Our Client is seeking an Applied Data Scientist.
As an Applied Data Scientist, you will bridge the gap between raw data and actionable insights. You are responsible for building robust data pipelines in Databricks and applying advanced analytical models to solve complex business problems. You will work closely with the interdisciplinary team to move from data ingestion, to data analysis and to model deployment.
On any given day we hope that you will:
- ● Talk to clients: Help our customers find the root causes of their pain points and clearly communicate complex technical ideas for a variety of audiences.
- ● Design & Build Pipelines: Develop end-to-end data workflows, integrating data from various APIs and databases.

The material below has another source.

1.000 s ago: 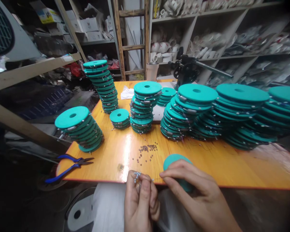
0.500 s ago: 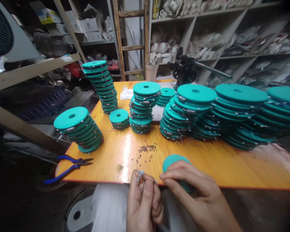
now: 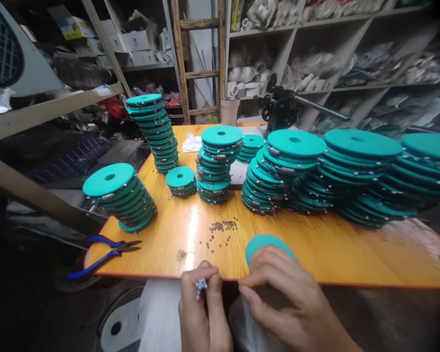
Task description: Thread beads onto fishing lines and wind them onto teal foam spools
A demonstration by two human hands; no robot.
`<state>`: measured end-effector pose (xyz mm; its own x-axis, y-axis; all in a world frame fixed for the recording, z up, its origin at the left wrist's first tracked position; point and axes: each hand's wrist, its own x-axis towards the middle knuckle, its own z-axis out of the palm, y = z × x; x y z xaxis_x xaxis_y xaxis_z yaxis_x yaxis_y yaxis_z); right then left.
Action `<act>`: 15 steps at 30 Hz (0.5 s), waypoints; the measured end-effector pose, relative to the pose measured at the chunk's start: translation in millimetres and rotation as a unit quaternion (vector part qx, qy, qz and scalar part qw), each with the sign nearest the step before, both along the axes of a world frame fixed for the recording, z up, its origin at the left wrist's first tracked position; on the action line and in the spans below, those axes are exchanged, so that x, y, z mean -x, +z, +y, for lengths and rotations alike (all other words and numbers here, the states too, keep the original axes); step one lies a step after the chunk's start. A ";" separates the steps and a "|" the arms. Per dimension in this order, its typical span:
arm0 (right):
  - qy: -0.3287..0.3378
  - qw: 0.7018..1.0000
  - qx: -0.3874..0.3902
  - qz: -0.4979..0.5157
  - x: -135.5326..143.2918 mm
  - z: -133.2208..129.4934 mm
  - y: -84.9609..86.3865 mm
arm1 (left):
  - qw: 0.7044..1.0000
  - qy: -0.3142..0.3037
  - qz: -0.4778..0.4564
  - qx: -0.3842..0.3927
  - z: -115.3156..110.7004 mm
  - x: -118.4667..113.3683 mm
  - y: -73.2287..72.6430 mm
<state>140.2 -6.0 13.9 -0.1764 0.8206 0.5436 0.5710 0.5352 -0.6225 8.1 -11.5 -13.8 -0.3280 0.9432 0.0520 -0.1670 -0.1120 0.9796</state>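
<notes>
My left hand (image 3: pixel 204 313) is closed at the front edge of the table. A small bunch of pale blue, bead-like tips (image 3: pixel 201 285) sticks out between its fingers. Just to the right, my right hand (image 3: pixel 286 288) is closed in a pinch of thumb and forefinger. What that pinch holds, if anything, is too small to make out. A teal foam disc (image 3: pixel 264 241) shows behind the right hand, partly hidden by its knuckles. Beyond both hands, many small dark beads (image 3: pixel 223 226) lie scattered on the wooden table (image 3: pixel 161 234).
Blue-handled pliers (image 3: pixel 112 249) lie with jaws spread at the left edge. Stacks of wound teal spools stand left (image 3: pixel 121 195), centre (image 3: pixel 214 166) and right (image 3: pixel 293 166). A pale cup (image 3: pixel 230 110) and a black metal device (image 3: pixel 278 107) stand at the back.
My left hand has moved left, away from the right hand, and turned, so the pale blue tips now point out between its fingers. The right hand has shifted slightly left, still pinched.
</notes>
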 end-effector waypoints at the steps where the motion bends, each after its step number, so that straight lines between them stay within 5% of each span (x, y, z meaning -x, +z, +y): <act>1: 0.006 1.000 -0.010 -0.017 -1.0 0.1 0.4 | 0.997 0.031 0.051 -0.050 0.6 0.7 -1.1; 4: 0.009 0.999 -0.025 -0.042 -2.3 0.5 1.3 | 0.987 0.052 0.102 -0.117 1.9 0.5 -6.5; 8: 0.008 0.997 -0.031 -0.066 -0.1 1.5 -2.0 | 0.990 0.038 0.082 -0.105 9.8 3.0 -9.2; 13: -0.023 0.993 -0.056 -0.106 -5.7 -1.5 -11.6 | 0.988 0.077 -0.074 -0.109 38.8 35.1 18.2; 15: -0.052 0.985 -0.062 -0.155 -13.8 -5.0 -14.7 | 0.990 0.043 -0.091 -0.096 46.1 52.3 27.9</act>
<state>154.0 -11.1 -0.9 -0.2678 0.7736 0.5742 0.7795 0.5243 -0.3428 -44.2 34.6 14.2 -0.4268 0.8902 0.1595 -0.3214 -0.3142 0.8933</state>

- ● Architect Data Solutions: Implement Medallion architectures (Bronze/Silver/Gold) to organize data for analytics and AI.
- Develop Models: Build, track, and manage machine learning and data analysis experiments (e.g., using MLflow).
- ● Integrate AI into Workflow: Incorporate AI tools into daily development workflows to accelerate prototyping, streamline debugging, and reduce repetitive work, while critically evaluating outputs and ensuring production-quality results.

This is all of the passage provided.